Essas pessoas tem uma familia, tem um alguem que todo dia pela manhã sai pra comprar pão, me refiro aos que são privilegiados com isso, tanto com a familia quanto com o dinheiro, mas todo mundo tem um alguem especial um alguem do qual cuidamos mesmo que essa pessoa não saiba ou não perceba, as roupas limpas pela manhã com cheirinho de lavanda, o café pronto todo dia, as louças lavadas, o pão na mesa, detalhes que fazem toda diferença no silencio uma casa. Porquê falam por si só o amor que mora ali.

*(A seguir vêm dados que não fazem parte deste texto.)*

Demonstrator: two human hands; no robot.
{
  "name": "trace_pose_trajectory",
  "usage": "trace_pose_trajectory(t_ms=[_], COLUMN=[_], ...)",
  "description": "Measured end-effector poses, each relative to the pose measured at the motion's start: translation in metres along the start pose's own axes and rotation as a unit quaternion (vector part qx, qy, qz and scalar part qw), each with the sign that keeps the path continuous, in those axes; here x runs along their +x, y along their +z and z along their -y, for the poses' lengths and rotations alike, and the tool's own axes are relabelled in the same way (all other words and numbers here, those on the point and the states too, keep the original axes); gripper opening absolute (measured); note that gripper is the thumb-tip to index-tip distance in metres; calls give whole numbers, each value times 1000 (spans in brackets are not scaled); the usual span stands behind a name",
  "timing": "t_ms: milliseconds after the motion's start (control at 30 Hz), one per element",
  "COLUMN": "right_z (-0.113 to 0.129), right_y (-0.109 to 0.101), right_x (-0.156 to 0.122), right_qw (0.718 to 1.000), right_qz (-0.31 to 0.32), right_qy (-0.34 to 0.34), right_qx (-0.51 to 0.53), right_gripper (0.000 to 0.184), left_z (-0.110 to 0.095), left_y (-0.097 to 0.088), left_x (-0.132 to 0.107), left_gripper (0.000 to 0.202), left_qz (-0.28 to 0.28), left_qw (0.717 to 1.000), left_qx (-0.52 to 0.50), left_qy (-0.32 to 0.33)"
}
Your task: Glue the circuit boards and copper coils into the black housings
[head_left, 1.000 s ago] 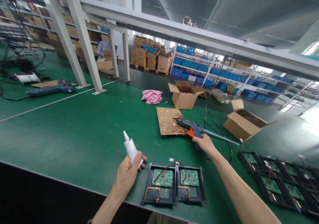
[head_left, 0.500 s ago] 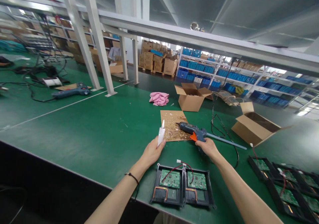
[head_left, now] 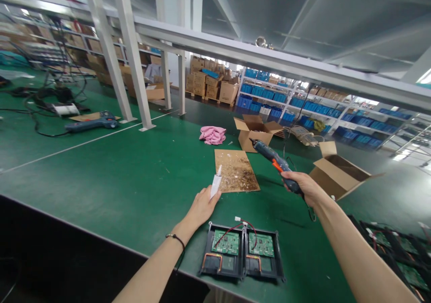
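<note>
My left hand [head_left: 202,205] is closed around a white tube with a pointed nozzle [head_left: 216,184], held tip up by the near edge of a stained cardboard sheet [head_left: 235,170]. In my right hand [head_left: 301,186] is a dark blue hot glue gun [head_left: 269,152] with an orange trigger, raised above the table and its nozzle aimed up and to the left. Below my hands, two black plastic housings [head_left: 244,260] lie side by side at the table edge. Each holds a green circuit board [head_left: 226,242] and a copper coil; red wires with white connectors run over them.
A pink cloth [head_left: 213,135] and an open cardboard box [head_left: 254,134] are behind the sheet. Another open box [head_left: 338,170] stands at right, above more black housings [head_left: 400,249]. A second glue gun [head_left: 92,123] lies at left near metal posts [head_left: 133,56].
My right hand has lifted the glue gun off the cardboard sheet, up and to the right. The left hand with the tube has hardly moved.
</note>
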State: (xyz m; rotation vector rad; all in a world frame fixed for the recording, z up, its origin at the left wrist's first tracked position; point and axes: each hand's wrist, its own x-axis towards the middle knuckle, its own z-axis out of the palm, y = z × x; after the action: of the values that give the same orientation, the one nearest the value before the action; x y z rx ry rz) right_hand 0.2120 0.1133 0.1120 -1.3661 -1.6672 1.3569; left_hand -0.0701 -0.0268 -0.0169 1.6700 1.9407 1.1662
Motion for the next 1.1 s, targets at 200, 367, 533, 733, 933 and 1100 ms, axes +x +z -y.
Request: trace_pose_trajectory(t_ms=[200, 367, 533, 733, 933, 1100], right_z=[53, 78, 82, 60, 34, 20], right_y=[-3, 15, 28, 29, 21, 16], right_x=[-34, -61, -71, -74, -94, -109], right_qw=[994, 991, 976, 991, 992, 991], right_qz=[0, 12, -74, -16, 31, 110], right_qy=[-78, -109, -168, -83, -109, -68], right_qx=[76, 82, 120, 107, 53, -39], right_gripper=[36, 41, 47, 38, 33, 34], left_z=[3, 7, 9, 9, 7, 5], left_y=[1, 0, -9, -9, -6, -6], left_x=[-1, -2, -4, -3, -1, -1], left_gripper=[42, 47, 57, 56, 56, 52], left_qz=[6, -28, -119, -164, -185, -190], left_qw=[999, 992, 965, 941, 927, 923], left_qx=[-42, -112, -202, -261, -294, -304], left_qy=[-5, -57, -115, -137, -144, -138])
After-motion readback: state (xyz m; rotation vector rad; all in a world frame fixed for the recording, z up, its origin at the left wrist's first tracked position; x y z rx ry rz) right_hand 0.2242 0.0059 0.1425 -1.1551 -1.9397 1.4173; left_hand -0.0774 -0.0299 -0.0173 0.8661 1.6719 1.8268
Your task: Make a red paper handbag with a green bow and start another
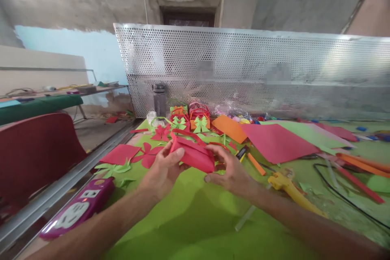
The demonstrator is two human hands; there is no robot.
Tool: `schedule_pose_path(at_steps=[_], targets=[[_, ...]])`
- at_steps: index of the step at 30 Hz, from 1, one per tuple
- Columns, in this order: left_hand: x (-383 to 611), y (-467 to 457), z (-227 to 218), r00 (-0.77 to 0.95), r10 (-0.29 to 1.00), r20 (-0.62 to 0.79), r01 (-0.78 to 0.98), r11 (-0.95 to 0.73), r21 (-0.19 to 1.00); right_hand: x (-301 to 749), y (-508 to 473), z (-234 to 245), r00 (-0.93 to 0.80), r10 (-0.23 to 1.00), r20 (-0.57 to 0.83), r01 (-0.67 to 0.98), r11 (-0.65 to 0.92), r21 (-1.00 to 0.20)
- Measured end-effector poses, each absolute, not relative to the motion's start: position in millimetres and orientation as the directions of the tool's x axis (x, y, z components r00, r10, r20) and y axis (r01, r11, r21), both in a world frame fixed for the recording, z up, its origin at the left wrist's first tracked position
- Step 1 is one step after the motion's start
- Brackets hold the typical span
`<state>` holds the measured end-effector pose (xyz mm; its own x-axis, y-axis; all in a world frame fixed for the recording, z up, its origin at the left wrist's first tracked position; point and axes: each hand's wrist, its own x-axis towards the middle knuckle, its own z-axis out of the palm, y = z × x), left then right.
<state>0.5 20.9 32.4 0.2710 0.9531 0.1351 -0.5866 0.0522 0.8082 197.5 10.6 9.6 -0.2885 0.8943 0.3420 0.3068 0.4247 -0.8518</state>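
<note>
A small red handbag (195, 155), seemingly folded from paper or felt, is held above the green table, tilted, with its strap arching over the top. My left hand (166, 166) grips its left end, thumb on the front face. Around the right end curl the fingers of my right hand (230, 168); its thumb sits below the bag's corner. Just beyond stand several finished little bags, one with a light green bow (201, 124). Red petal-shaped cutouts (147, 155) and a red sheet (120, 154) lie left of my left hand.
A yellow glue gun (292, 191), a cutter knife (242, 153) and an orange strip (256, 164) lie to the right. Large red sheets (277, 142) are behind them. A purple case (81, 207) rests at the left edge. A bottle (159, 99) stands by the perforated metal panel (243, 57).
</note>
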Motion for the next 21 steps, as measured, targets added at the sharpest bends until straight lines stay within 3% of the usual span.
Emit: schedule_pose_path(at_steps=[6,12,21], targets=[[-5,28,32,0.354,0.933,0.070,-0.608,0.173,0.775,191,-6,23,-0.135,0.906,0.401,0.308,0.423,-0.852],[-4,27,33,0.372,0.926,0.062,-0.603,0.190,0.775,186,-12,28,-0.095,0.885,0.456,0.353,0.458,-0.816],[-8,35,25,0.415,0.901,0.122,-0.603,0.172,0.779,185,-9,25,-0.078,0.924,0.373,0.291,0.379,-0.878]])
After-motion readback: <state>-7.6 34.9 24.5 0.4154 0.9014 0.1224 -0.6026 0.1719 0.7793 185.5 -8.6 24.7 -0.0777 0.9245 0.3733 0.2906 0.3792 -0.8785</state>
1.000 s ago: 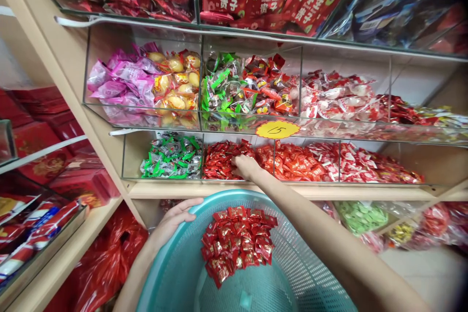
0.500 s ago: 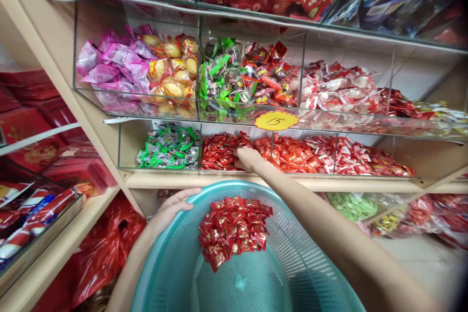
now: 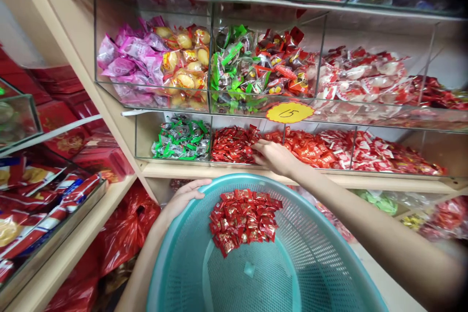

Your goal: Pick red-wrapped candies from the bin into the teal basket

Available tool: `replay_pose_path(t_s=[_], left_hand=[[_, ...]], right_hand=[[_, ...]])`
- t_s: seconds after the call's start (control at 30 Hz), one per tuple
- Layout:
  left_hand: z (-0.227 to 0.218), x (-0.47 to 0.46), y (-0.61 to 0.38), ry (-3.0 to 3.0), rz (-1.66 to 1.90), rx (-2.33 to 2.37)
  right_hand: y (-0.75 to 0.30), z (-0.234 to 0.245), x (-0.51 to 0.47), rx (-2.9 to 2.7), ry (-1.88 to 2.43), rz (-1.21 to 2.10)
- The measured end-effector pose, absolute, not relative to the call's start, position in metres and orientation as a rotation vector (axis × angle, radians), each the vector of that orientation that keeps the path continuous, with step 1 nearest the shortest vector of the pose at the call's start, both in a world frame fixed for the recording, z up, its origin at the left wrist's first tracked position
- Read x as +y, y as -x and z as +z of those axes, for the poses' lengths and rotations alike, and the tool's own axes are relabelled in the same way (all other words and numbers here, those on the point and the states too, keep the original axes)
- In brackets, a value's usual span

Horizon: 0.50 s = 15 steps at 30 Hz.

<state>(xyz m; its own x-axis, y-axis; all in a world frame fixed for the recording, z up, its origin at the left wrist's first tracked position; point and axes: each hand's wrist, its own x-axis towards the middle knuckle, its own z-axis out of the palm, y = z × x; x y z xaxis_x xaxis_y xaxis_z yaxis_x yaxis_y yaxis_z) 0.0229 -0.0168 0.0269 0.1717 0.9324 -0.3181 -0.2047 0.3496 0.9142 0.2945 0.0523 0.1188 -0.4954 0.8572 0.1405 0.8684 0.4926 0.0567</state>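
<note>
My left hand (image 3: 185, 197) grips the left rim of a teal plastic basket (image 3: 365, 278), fingers over the edge and thumb hidden. Inside, small red-and-gold wrapped candies (image 3: 243, 219) lie bunched against the far side. My right hand (image 3: 274, 156) is beyond the basket, at the front edge of a clear bin of red wrapped candies (image 3: 232, 145). Its fingers are curled and point left toward those candies; what they hold, if anything, is hidden.
Left of the red candies is a bin of green-and-silver candies (image 3: 183, 139); orange-red candies (image 3: 310, 148) are to the right. An overhanging upper bin row carries a yellow price tag (image 3: 290, 112). A wooden shelf post (image 3: 78, 53) and a red plastic bag (image 3: 127, 229) flank the left.
My right hand has drawn back from the red candies toward me and looks larger. The view has shifted, so shelves and basket appear farther right. My left hand keeps its hold.
</note>
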Motion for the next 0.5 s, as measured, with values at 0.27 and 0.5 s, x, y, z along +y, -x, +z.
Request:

E existem pessoas que destroem.
A mesa de café da manhã é tomada por uma lata de cerveja e gritaria, o silencio antes é quebrado com uma marreta em formato de homem, grosseiro, gordo, vagabundo e triste. As palavras dele são como murros e facadas, uma tortura verbal. As vezes prefiria que me batesse fisicamente, que isso passasse de uma vez, que a dor passasse. Mas não passa, a casquinha dessa ferida espiritual não cura, não passa e parece que não esta cicatrizando.
Todo mundo tem algo em comum, algo a esconder, alguma cicatriz talvez fisica talvez espiritual, um passado, um presente, e um trauma.